- Founded: April 2, 1998; 28 years ago University of Georgia
- Type: Social
- Affiliation: NAPA
- Status: Active
- Emphasis: Asian-American unity
- Scope: National
- Motto: "Strength in Unity"
- Pillars: Academic Excellence, Interpersonal Growth, Moral Development, and Strength in Unity
- Colors: Red, White, and Silver
- Symbol: 女 ("Nu", the Chinese symbol for "woman")
- Flower: Calla lily
- Jewel: Opal
- Mascot: Swan
- Philanthropy: National Ovarian Cancer Coalition
- Chapters: 13
- Nickname: Alpha Sigs, ASR
- Headquarters: Athens, Georgia United States
- Website: www.alphasigmarho.org

= Alpha Sigma Rho =

Asian American service college sorority

Alpha Sigma Rho (ΑΣΡ), also known as Alpha Sigs, ASR, and Lovely Ladies in Red, is an American Asian-interest, but not exclusive, social sorority founded in 1998 at the University of Georgia in Athens, Georgia. Alpha Sigma Rho was the first Asian-interest sorority established in the state of Georgia.

== History ==

Alpha Sigma Rho was founded as an Asian interest sorority in 1998 by twelve women at the University of Georgia in Athens, Georgia. Its founders are collectively referred to as the "founding mothers". The founding mothers are Irene Chien, Sandra Chu, Young Jeon, Debbie Kwon, Angela Lu, Lynn Nguyen, Anne See, Anna Suh, Juliette Taylor, Jessica Yoo, Suzanne Yoo, and Jasmine Yu.

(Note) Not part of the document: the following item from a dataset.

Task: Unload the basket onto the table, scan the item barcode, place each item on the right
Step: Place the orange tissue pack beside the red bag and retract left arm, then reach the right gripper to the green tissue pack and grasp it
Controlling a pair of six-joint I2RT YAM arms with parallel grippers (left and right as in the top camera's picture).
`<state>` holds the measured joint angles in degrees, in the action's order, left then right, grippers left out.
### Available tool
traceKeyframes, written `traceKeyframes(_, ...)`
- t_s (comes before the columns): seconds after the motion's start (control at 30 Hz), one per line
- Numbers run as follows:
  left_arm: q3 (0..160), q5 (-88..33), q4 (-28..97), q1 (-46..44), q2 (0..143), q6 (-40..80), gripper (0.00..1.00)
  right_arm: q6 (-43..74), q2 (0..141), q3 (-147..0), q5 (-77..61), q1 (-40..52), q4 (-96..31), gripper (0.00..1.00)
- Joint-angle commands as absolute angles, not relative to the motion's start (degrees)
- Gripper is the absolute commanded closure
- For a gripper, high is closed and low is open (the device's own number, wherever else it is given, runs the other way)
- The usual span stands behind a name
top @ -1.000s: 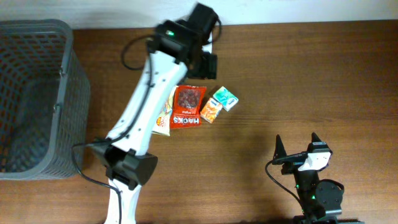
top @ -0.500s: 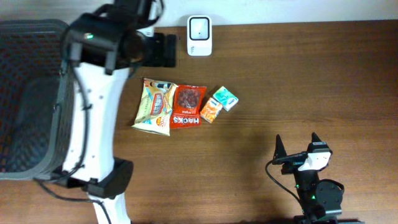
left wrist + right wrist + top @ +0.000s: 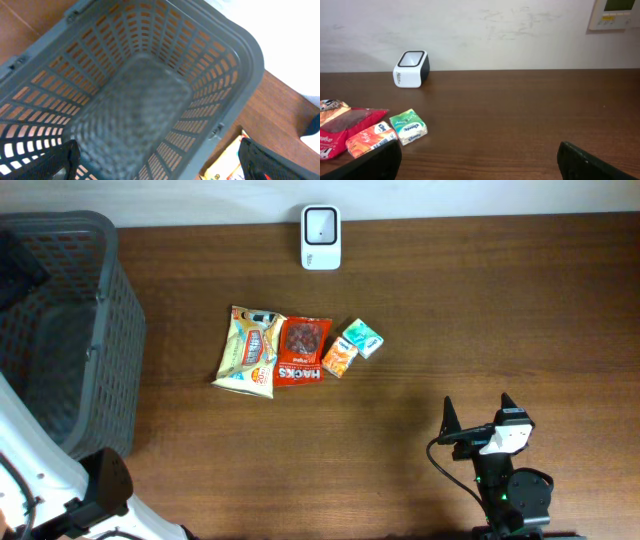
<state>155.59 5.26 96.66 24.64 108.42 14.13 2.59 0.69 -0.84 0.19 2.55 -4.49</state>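
Observation:
The white barcode scanner stands at the back edge of the table, also seen at the far left of the right wrist view. Four items lie in a row mid-table: a yellow snack bag, a red HACKS bag, an orange pack and a green tissue pack. My left gripper hangs open and empty over the grey basket, far left of the items. My right gripper rests open and empty near the front right, facing the items and the scanner.
The grey mesh basket fills the table's left end. My white left arm rises along the left front corner. A corner of the yellow bag shows beside the basket. A wall runs behind the scanner.
My left arm has swung from the back middle near the scanner leftwards to above the basket, uncovering the scanner and the yellow bag. The right arm and the items have not moved.

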Motion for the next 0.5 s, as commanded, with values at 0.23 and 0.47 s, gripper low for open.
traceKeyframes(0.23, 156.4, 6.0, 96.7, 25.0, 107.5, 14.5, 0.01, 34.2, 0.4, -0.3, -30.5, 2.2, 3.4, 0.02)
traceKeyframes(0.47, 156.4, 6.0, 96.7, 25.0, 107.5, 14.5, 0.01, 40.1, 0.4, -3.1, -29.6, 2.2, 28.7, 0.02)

Sigma Rho was the first Asian-interest sorority established in the state of Georgia. The sorority has spread to universities in Maryland, Ohio, Pennsylvania, Texas and Virginia.

== Symbols ==
Sigma Rho's motto is "Strength in Unity". It is based on the principles or pillars of academic excellence, interpersonal growth, moral development, and strength in unity.

The founding mothers adopted symbols for the sorority. Its flower is the calla lily and its mascot is the swan. The sorority's colors are red, silver, and white. Its gemstone is the opal. Its symbol is Nu, the Chinese symbol for woman.

Its nicknames are Alpha Sigs and ASR.

== Membership ==

Applicants may seek membership as college undergraduates or as graduate students. Membership is open to those who meet the requirements, regardless of race, nationality, religion, and several other factors.

== Philanthropy ==

On a national level, the sorority is pledged to support the National Ovarian Cancer Coalition. The sorority's various chapters work with their local Asian-interest philanthropic organizations to help them with fundraising and publicity. These include China Care, Austin Children's Services, and Circle of Sisterhood.

== Chapters ==
Following are the chapters of Alpha Sigma Rho, with active chapters indicated in bold and inactive chapters in italics.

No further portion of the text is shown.